Foram dois dias de discussões entre 34 chefes de Estado do continente americano, com exceção de Cuba, excluída do encontro pela Organização dos Estados Americanos (OEA). E todo esforço da diplomacia estadunidense foi em vão: o documento final da Cúpula não estabeleceu nem condições nem prazo definitivo para a retomada das negociações.

As discussões sobre a Alca foram praticamente interrompidas em fevereiro de 2004, frente às divergências entre os países quanto ao acordo. Na 4ª Cúpula, os Estados Unidos - que lançaram a idéia da Alca, em 1994, na 1ª Cúpula, em Miami - tinham como objetivo arrancar dos outros países o compromisso de que as discussões seriam reiniciadas a partir de abril de 2006.

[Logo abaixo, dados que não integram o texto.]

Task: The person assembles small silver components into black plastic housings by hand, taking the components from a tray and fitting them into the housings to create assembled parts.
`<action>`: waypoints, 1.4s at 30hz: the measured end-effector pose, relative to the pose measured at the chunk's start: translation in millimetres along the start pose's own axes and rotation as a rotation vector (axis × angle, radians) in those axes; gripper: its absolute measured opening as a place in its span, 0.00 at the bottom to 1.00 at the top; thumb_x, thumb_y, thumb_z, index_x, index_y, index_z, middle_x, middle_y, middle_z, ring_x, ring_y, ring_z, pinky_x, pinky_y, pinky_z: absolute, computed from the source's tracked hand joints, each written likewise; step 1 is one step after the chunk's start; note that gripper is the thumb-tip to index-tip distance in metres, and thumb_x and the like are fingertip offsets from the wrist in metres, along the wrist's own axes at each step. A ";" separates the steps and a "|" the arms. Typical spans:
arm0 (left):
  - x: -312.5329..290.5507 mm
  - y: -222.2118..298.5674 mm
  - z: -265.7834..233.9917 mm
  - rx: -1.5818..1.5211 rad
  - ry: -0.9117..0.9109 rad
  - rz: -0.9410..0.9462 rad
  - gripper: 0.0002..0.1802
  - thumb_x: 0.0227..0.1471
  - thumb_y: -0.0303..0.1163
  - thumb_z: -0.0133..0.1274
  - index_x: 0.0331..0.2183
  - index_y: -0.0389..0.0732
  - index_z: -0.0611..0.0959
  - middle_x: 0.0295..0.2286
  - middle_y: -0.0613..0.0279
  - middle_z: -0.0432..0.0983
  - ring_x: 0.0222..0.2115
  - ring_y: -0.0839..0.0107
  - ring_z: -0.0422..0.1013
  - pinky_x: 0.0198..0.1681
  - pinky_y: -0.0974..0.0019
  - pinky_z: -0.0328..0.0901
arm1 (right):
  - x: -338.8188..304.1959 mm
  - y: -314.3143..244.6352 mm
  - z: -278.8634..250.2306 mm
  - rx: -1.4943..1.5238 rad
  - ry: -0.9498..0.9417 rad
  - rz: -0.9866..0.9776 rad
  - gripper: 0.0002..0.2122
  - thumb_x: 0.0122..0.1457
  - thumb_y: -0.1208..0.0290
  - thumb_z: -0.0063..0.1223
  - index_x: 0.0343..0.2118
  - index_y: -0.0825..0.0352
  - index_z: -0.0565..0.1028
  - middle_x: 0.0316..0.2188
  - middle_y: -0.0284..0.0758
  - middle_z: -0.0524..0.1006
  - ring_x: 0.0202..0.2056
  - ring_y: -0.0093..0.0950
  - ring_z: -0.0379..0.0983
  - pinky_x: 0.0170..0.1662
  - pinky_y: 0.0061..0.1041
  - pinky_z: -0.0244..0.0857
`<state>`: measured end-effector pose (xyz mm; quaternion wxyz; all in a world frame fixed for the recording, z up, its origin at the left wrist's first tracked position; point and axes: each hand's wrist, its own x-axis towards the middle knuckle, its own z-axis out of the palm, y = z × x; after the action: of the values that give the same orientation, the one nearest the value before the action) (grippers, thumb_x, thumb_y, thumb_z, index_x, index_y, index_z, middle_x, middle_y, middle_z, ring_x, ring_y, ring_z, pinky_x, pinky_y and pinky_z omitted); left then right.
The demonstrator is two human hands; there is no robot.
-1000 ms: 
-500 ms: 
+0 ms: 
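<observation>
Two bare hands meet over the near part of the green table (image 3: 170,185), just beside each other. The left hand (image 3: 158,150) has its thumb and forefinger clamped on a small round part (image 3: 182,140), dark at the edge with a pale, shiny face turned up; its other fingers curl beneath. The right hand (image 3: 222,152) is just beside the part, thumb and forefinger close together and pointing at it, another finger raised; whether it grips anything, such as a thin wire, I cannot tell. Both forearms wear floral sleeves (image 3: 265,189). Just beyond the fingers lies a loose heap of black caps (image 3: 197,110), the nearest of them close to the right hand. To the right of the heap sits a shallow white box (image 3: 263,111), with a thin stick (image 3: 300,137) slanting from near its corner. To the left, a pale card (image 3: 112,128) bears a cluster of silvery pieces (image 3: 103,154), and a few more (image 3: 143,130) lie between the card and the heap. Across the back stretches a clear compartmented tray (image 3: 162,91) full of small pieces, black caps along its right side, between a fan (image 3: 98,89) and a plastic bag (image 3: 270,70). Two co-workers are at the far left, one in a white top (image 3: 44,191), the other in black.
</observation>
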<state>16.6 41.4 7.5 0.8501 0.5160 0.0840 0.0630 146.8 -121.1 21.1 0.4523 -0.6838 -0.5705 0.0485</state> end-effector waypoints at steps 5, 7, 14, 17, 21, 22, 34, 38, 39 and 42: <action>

Essa proposta se chocou diretamente com a posição dos países do Mercosul (Argentina, Brasil, Paraguai e Uruguai) e da Venezuela. As cinco nações se opuseram à inclusão de qualquer menção que implicasse prazos para negociar a Alca. A posição oficial defendida pelo presidente pro tempore do Mercosul, o uruguaio Tabaré Vázquez, foi a de que não há condições para negociar o acordo, sobretudo porque, no início de dezembro, a Organização Mundial do Comércio (OMC) vai discutir a questão da redução dos subsídios agrícolas concedidos pelos países ricos a seus produtores rurais.

Dissenso

O resultado do embate entre essas duas visões distintas foi uma contraditória Declaração da 4ª Cúpula das Américas. Por sugestão do Panamá - com apoio dos Estados Unidos e promoção do México -, o texto final contém um trecho que registra o compromisso dos países com o sucesso de um acordo da Alca “equilibrado e compreensivo, dirigido à expansão dos fluxos comerciais e, em nível global, um comércio livre de subsídios”.

Já o Uruguai - com apoio do Mercosul e da Venezuela - incluiu na Declaração um comentário dizendo que “outros membros sustentam que ainda não estão dadas as condições” para uma Alca que “leve em consideração as necessidades e sensibilidades de todos os sócios, assim como as diferenças nos níveis de desenvolvimento e tamanho de economias”.

O presidente da Venezuela, Hugo Chávez, interpretou o resultado como um “nocaute fulminante” do presidente dos Estados Unidos, George W. Bush. “Sinto o sabor do mel da vitória”, disse Chávez, já depois de ter regressado de Mar del Plata. Para o presidente venezuelano, a crítica à Alca que consta da Declaração do encontro representa um marco na história da América do Sul.

Terceira via

A disposição de aliados tradicionais dos Estados Unidos, como México, Panamá e Colômbia, no entanto, sinaliza que o projeto de criar uma zona de livre-comércio no continente ainda não foi sepultado. Em meio ao impasse, a Colômbia ventilou uma proposta logo apoiada pelo presidente mexicano, Vicente Fox, de criar a Alca, então, para os 29 países que não se opõem ao acordo - excluindo o Mercosul e a Venezuela. A proposta foi ironizada pelo ministro das Relações Exteriores, Celso Amorim, que sabe que o Brasil é o principal alvo dos Estados Unidos nas negociações da Alca.

O texto final registra que o governo da Colômbia deverá fazer gestões com os 34 países para saber se há possibilidade de fazer avançar as discussões do tratado de livre-comércio após a reunião da OMC, em setembro. De qualquer forma, a avaliação é de que o projeto de Washington não pôde ser imposto nos termos imaginados por Bush e as distâncias verificadas entre os objetivos do Norte e do Sul deixam claro que , apesar da incondicionalidade do apoio de alguns à Casa Branca, o equilíbrio e a correlação de forças na região mudaram na última década.